◆ **Problem statement**: Print the data exactly as written, but leave out each picture.

** Given information follows **

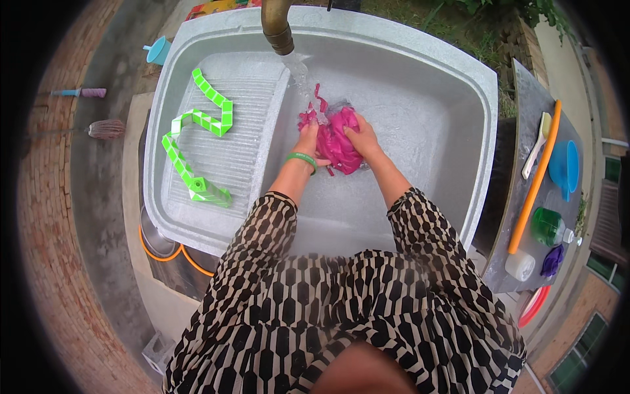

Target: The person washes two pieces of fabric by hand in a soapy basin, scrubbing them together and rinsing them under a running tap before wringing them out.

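A bunched wet pink cloth (340, 143) is between my hands in the basin of the grey speckled sink (407, 217). My left hand (310, 146), with a green wristband, grips the cloth's left side; part of its fingers is hidden by the folds. On the cloth's right side, my right hand (364, 139) is closed with the thumb on top. Water (298, 71) runs from the brass tap (278, 33) onto the cloth near my left hand. Some clear water and bubbles show just behind the cloth.
A green-and-white snake puzzle (209, 123) lies on the ribbed washboard (246, 131) at left. The right-hand board (525, 131) holds an orange tube (537, 177), brush (538, 144), blue scoop (562, 167), green liquid bottle (548, 226), white container (520, 265) and purple item (552, 261).
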Tool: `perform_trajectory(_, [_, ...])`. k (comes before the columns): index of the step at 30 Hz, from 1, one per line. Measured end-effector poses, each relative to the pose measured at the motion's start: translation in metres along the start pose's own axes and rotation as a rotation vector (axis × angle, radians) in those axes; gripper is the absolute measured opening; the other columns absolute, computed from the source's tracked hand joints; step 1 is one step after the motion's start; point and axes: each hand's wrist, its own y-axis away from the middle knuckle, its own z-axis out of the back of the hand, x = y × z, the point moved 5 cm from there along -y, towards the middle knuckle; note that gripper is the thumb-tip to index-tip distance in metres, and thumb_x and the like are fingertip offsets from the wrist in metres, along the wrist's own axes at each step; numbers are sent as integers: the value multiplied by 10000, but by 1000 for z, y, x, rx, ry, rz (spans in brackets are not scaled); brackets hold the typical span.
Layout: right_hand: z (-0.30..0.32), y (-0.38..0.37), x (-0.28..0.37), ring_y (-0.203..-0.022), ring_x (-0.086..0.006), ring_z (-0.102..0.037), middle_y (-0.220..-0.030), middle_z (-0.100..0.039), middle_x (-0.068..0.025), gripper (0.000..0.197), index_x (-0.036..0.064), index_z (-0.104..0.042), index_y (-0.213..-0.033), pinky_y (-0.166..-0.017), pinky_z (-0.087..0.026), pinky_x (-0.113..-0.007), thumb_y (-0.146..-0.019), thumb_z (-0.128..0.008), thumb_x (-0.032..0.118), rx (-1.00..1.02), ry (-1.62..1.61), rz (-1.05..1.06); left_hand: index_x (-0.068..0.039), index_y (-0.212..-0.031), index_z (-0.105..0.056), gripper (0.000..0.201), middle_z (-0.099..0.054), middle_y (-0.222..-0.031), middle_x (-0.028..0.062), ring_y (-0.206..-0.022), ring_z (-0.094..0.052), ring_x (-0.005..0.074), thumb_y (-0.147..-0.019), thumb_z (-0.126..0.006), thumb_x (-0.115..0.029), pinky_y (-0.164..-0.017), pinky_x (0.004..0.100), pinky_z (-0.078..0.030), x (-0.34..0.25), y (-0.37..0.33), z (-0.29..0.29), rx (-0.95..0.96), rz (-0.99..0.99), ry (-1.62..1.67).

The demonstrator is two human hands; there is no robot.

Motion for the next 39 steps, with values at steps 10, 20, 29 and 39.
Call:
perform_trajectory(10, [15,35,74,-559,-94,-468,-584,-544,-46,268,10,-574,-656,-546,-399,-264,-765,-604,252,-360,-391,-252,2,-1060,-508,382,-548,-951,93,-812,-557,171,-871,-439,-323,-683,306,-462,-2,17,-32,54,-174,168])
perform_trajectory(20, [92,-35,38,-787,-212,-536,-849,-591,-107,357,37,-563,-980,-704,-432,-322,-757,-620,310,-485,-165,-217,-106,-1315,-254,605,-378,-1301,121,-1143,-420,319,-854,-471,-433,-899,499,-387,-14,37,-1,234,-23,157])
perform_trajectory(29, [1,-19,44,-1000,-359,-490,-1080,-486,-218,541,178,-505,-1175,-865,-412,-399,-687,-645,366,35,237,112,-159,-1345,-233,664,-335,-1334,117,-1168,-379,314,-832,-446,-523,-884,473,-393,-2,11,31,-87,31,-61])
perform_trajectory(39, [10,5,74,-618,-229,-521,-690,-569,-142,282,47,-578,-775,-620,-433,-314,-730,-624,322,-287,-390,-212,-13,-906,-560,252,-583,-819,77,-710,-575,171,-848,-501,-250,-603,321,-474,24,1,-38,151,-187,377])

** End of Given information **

◆ **Solution**:
Target: The person washes two pieces of fabric by hand in a soapy basin, scrubbing them together and rinsing them under a running tap before wringing them out.

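A bunched wet pink cloth (340, 143) is between my hands in the basin of the grey speckled sink (407, 217). My left hand (310, 146), with a green wristband, grips the cloth's left side; part of its fingers is hidden by the folds. On the cloth's right side, my right hand (364, 139) is closed with the thumb on top. Water (298, 71) runs from the brass tap (278, 33) onto the cloth near my left hand. Some clear water and bubbles show just behind the cloth.
A green-and-white snake puzzle (209, 123) lies on the ribbed washboard (246, 131) at left. The right-hand board (525, 131) holds an orange tube (537, 177), brush (538, 144), blue scoop (562, 167), green liquid bottle (548, 226), white container (520, 265) and purple item (552, 261).
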Tool: `perform_trajectory(_, [_, ...])`. k (comes before the columns): index of the step at 30 Hz, from 1, one per line. Measured end-effector poses, each relative to the pose measured at the motion's start: translation in metres along the start pose's own axes and rotation as a rotation vector (axis × angle, radians) in those axes; gripper is the absolute measured opening; the other columns absolute, computed from the source's tracked hand joints; step 1 is one step after the motion's start; point and axes: each hand's wrist, its own y-axis away from the middle knuckle, its own z-axis out of the back of the hand, x = y × z, the point moved 5 cm from there along -y, towards the middle knuckle; note that gripper is the thumb-tip to index-tip distance in metres, and thumb_x and the like are fingertip offsets from the wrist in metres, along the wrist's own axes at each step; numbers are sent as integers: the value multiplied by 10000, but by 1000 for z, y, x, rx, ry, rz (spans in brackets are not scaled); brackets hold the typical span.
Layout: right_hand: z (-0.30..0.32), y (-0.38..0.37), x (-0.28..0.37), ring_y (-0.203..-0.022), ring_x (-0.086..0.006), ring_z (-0.102..0.037), middle_y (-0.220..-0.030), middle_z (-0.100..0.039), middle_x (-0.068..0.025), gripper (0.000..0.197), index_x (-0.036..0.064), index_z (-0.104..0.042), index_y (-0.213..-0.033), pinky_y (-0.166..-0.017), pinky_z (-0.087..0.026), pinky_x (-0.113..-0.007), thumb_y (-0.146..-0.019), thumb_z (-0.128..0.008), thumb_x (-0.032..0.118), rx (-1.00..1.02), ry (-1.62..1.61), rz (-1.05..1.06); left_hand: index_x (-0.068..0.039), index_y (-0.212..-0.031), index_z (-0.105..0.056), gripper (0.000..0.201), middle_z (-0.099..0.054), middle_y (-0.222..-0.031), middle_x (-0.028..0.062), ring_y (-0.206..-0.022), ring_z (-0.094..0.052), ring_x (-0.005..0.074), thumb_y (-0.147..-0.019), thumb_z (-0.126..0.006), thumb_x (-0.115..0.029), pinky_y (-0.164..-0.017), pinky_x (0.004..0.100), pinky_z (-0.078..0.030), x (-0.34..0.25), y (-0.37..0.33), z (-0.29..0.29), rx (-0.95..0.96), rz (-0.99..0.99), ry (-1.62..1.67).

The demonstrator is two human hands; there is no robot.

Motion for the next 39 steps, with values at steps 10, 20, 29 and 39.
Call:
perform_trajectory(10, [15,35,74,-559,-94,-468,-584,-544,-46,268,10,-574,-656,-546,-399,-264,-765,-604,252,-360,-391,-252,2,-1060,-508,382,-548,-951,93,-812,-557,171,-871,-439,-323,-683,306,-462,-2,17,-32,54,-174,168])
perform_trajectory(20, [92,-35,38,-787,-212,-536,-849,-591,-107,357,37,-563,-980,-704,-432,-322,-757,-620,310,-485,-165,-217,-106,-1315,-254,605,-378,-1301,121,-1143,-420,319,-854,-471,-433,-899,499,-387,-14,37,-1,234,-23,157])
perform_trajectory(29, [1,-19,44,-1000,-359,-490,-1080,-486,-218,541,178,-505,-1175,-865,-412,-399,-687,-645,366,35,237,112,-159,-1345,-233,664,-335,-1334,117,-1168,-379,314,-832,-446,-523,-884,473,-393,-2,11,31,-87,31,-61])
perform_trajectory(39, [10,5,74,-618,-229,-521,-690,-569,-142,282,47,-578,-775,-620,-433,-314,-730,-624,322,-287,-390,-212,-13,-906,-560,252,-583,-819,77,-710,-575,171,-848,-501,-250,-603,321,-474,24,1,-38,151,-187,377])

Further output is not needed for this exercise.